しかし大きく変形し破壊され始めると元に戻る力を失ってしまう塑性域という状態に入ってしまいます。そうなればもう元に戻る事が無く破壊が起こり始めて、最悪の場合は倒壊する事になります。

こちらは以前の記事でもご紹介した、家が倒壊するステップです。

地震から身を守る住宅:家が倒壊するステップ01

STEP 01

地震による揺れで建物がゆすぶられる

地震から身を守る住宅:家が倒壊するステップ02

STEP 02

揺れで壁が平行四辺形に変形する

地震から身を守る住宅:家が倒壊するステップ03

STEP 03

2階の重さに耐えられなくなり倒壊する



そうならない為には壁に大きな力が加わっても平行四辺形にならない強い壁が必要となります。この地震力に対抗する為の壁を耐力壁と言います。

耐力壁の性能を表す数値として壁倍率があります。壁倍率1.0倍は、壁の長さ1m当たり1.96kNの水平荷重(横からの力)に抵抗できることを意味します。
この値が高いほど、性能が高く、大きな地震力に耐えることができます。



地震に強い家づくりにはこの壁倍率が高い壁を数多く備えられた住宅を作る事が重要です。
しかし、快適に暮らすには部屋の広さや窓の大きさ、通路の広さが必要で、耐力壁をやみくもに増やすことは難しいでしょう。


快適な空間を作る事と強い耐力壁を数を多く配置する事、この2つを両立することが良い家づくりといっても過言ではないでしょう。

よく「柱が多い」「柱が太い」と言えば地震に強い家と思いがちですが、地震に強い家づくりには「壁が強い」「強い壁が多い」事が重要です。

基礎の強化

「強い壁を作るということは、地震に強い家づくりにおいて重要です。
ですが、ただ「強い壁を作ればよい」という事だけでは家は強くなりません。
壁を強くしても横から押せば回転します。回転するという事は変形した事と同じで家は平行四辺形になってしまいます。
回転しない為には壁の両方の下の端をしっかりと基礎と繋ぎ、持ち上がらないようにする必要があります。これでようやく横からの力を壁がしっかりと受け止める体制が出来上がります。

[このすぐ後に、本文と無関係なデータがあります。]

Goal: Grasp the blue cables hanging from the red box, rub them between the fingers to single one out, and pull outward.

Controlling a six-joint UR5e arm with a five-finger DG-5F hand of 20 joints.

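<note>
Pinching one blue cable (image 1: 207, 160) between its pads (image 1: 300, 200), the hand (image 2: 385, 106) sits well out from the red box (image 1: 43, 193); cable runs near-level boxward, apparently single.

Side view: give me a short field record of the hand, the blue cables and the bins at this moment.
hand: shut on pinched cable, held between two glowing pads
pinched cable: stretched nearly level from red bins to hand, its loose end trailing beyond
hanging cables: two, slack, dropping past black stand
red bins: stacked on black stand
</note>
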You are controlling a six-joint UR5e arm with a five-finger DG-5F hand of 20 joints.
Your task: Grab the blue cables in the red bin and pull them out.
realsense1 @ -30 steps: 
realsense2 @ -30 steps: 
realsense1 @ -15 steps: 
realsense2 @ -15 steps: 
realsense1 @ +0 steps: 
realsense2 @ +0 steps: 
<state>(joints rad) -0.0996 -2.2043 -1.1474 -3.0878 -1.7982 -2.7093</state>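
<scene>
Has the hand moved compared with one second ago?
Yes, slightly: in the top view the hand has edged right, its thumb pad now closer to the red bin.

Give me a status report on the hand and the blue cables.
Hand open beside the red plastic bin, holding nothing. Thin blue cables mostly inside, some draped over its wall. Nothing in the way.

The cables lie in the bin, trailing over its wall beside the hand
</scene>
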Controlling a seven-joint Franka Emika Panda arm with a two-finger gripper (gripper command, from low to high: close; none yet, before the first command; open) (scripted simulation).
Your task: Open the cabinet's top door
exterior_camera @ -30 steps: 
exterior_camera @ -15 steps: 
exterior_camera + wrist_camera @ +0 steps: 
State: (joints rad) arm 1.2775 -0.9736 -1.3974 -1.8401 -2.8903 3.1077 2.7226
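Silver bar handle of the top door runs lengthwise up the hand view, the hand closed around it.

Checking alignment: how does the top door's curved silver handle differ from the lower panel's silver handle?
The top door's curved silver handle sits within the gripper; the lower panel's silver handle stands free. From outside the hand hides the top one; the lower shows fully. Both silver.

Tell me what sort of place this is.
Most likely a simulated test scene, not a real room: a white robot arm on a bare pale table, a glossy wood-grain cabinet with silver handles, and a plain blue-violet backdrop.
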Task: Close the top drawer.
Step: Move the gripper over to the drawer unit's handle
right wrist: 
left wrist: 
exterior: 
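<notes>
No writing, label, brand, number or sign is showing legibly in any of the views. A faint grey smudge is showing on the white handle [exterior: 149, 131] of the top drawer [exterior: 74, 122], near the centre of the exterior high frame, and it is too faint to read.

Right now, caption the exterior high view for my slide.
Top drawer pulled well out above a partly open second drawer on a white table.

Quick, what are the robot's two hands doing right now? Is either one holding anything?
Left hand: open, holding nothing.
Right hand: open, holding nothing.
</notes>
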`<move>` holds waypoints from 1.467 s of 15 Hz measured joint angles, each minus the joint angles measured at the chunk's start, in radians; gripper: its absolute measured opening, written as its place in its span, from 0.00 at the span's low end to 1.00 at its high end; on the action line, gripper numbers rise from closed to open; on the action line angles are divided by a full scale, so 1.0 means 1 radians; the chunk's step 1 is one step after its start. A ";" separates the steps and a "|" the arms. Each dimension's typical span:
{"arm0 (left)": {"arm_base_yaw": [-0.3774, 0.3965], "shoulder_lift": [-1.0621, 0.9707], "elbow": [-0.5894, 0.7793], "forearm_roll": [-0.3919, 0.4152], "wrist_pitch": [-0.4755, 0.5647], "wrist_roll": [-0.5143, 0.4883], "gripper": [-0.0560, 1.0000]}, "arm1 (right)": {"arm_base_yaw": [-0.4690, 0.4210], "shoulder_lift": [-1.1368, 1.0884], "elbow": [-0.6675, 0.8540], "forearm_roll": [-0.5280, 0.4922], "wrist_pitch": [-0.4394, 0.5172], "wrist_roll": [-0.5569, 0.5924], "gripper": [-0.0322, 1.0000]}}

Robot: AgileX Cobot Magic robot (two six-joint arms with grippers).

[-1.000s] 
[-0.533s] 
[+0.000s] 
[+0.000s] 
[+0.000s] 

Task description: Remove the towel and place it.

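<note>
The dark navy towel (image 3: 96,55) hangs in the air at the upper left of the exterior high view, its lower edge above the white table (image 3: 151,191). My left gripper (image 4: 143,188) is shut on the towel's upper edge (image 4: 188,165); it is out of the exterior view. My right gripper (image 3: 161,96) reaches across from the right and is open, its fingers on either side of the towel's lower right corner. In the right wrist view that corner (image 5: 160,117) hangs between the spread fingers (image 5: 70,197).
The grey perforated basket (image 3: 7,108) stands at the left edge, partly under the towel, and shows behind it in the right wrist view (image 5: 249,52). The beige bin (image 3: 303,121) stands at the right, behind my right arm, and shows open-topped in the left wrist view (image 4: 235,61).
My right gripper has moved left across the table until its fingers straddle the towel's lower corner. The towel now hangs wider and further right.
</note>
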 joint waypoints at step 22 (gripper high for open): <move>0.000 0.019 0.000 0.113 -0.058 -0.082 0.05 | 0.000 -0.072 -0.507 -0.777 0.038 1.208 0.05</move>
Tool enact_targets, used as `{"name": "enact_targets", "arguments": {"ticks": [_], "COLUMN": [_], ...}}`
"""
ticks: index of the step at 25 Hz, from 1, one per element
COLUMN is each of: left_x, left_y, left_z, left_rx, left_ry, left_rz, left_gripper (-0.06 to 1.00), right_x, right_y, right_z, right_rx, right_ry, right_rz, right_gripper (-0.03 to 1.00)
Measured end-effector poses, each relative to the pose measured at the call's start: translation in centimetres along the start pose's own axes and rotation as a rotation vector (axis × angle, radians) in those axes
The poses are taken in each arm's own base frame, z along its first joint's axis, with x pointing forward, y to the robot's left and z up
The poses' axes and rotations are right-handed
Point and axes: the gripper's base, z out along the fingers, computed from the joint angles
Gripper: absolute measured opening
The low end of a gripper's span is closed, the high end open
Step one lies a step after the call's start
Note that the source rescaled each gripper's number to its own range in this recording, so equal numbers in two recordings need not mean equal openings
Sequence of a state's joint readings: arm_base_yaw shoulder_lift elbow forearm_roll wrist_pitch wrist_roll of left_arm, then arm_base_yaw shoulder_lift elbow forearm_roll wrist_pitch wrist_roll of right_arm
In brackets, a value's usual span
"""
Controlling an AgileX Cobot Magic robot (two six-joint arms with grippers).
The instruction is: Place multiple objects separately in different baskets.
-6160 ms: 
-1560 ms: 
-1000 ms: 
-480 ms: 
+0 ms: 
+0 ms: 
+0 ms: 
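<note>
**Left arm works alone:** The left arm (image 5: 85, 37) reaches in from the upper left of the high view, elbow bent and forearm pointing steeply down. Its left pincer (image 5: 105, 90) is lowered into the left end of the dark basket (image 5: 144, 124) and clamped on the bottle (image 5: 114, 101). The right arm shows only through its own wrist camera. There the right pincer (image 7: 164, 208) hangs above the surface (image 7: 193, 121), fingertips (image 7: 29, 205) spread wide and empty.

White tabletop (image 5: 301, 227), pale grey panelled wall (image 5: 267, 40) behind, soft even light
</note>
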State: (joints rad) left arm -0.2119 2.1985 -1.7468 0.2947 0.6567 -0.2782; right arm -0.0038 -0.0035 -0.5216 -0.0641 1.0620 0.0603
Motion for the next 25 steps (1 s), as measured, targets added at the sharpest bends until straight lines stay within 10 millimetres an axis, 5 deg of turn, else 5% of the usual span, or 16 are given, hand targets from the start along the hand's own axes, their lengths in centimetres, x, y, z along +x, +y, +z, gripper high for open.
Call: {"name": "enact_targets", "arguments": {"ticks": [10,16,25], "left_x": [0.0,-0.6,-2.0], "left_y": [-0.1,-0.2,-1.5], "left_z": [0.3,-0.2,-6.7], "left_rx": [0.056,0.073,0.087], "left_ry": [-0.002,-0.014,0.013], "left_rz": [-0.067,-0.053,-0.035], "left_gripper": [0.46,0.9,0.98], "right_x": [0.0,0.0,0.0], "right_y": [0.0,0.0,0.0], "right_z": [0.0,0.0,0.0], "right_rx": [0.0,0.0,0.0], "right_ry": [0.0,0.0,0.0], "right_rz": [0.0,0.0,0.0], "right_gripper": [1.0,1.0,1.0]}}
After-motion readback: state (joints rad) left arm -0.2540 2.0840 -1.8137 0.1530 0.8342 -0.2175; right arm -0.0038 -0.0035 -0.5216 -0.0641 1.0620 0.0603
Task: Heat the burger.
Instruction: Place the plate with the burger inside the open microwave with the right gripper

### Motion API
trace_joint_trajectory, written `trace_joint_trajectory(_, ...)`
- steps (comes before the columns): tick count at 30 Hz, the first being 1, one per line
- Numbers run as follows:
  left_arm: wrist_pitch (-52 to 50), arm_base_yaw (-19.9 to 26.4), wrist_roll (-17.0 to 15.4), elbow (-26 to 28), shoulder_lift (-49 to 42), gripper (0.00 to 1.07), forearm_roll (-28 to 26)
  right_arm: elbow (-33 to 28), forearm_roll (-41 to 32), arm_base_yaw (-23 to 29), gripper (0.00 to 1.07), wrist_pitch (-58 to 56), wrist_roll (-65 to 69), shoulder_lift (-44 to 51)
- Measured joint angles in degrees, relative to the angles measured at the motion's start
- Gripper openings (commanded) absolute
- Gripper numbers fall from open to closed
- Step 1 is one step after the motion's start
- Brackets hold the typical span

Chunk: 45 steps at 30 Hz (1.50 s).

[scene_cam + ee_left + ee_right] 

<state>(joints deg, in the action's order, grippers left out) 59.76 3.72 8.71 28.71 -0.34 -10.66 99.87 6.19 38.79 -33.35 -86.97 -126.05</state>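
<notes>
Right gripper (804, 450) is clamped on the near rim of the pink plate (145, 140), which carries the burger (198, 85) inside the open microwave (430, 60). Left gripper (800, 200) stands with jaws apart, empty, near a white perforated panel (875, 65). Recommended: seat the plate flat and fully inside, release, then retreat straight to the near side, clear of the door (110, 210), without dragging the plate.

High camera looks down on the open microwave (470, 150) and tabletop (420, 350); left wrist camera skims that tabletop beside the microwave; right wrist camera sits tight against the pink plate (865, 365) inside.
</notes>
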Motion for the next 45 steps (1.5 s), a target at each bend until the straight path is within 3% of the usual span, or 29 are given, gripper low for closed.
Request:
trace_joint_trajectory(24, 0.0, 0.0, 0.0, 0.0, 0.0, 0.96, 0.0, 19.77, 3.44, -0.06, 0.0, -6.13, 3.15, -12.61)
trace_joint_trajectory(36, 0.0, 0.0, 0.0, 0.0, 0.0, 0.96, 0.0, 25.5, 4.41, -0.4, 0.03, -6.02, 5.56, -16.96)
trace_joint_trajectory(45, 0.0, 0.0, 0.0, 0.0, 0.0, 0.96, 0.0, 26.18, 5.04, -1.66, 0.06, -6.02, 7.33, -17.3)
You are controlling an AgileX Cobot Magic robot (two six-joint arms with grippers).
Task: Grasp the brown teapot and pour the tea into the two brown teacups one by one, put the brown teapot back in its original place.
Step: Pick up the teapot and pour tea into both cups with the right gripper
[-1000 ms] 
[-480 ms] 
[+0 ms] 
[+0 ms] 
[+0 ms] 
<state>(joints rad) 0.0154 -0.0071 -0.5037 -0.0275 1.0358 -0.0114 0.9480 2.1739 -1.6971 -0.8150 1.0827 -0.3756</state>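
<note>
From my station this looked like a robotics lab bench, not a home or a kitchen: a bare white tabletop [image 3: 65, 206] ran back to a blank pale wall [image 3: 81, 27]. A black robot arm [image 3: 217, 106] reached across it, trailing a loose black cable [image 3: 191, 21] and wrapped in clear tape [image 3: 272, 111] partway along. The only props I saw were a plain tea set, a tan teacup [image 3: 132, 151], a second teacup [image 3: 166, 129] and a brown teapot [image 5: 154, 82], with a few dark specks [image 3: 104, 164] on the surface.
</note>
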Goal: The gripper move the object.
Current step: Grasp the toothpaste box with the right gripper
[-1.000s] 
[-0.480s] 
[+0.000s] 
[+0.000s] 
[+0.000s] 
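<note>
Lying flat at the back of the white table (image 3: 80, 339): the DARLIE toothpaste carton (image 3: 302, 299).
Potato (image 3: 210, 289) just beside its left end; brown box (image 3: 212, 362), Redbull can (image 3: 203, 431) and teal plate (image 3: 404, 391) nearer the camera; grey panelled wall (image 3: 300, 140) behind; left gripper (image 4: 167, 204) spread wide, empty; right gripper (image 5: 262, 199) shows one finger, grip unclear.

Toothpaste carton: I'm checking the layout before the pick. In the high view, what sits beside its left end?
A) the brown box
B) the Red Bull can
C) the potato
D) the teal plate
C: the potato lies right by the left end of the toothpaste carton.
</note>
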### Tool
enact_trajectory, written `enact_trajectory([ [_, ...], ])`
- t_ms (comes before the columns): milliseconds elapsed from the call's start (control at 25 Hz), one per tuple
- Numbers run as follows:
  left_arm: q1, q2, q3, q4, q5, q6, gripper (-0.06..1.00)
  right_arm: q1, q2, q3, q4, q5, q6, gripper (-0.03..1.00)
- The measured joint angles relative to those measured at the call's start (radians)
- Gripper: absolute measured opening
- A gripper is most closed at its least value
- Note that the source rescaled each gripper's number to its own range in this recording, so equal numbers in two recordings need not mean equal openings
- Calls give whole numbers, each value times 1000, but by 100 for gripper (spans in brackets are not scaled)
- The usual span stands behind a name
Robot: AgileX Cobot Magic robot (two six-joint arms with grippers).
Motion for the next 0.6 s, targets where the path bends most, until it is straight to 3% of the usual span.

強い壁を作ったら壁以上に強い基礎を作り壁と基礎をしっかりと繋ぐ事が必要です。その繋ぐ役割を担った部材がホールダウン金物という基礎と壁を繋ぐ部材です。この3点が揃って初めて完成です。

基礎に埋め込まれたアンカーボルト。短いものは基礎用。長いものはホールダウン金物用。

2階(3階)の強化

意外に感じるかもしれませんが、強い壁の効果を発揮するには2階(3階)の床も重要です。家には南北方向、東西方向に数列の壁が並びその壁の力でその方向から来る地震力に対抗します。
数列有るうちの1列だけで地震力に対抗できません。数列全てが同時に対抗する事で威力が発揮できます。
その数列全てを結束し合体させる役割をするのがその上に有る上階の床です。

数列の壁がその上の床で繋がれる事でスクラムを組む様な形となり大きな力に対抗出来ます。
上階の床は強い壁の力を充分に発揮する為の重要な役割を果たしています。



床の強度が大切といっても皆さんにはピンと来ないかもしれませんが、憧れの新築のをイメージした際に多くの方々は吹抜けのある家を想像されるのではないでしょうか?
吹抜けとはある意味今お話しした耐震に大切な床が無いことを意味します。



やみくもに吹抜けを作る事は住宅の耐震強度を落とす事になりかねません。ただ吹抜けを作る事で不足する床の強度を補う事は出来ます。
簡易法ではなく詳しく構造計算する事で吹き抜けによって不足した強度を他の床で補い安心安全な家を作りだす事は可能です。
大きな吹き抜けを作る際には許容応力度計算などの詳細な構造計算を行う事をおすすめします。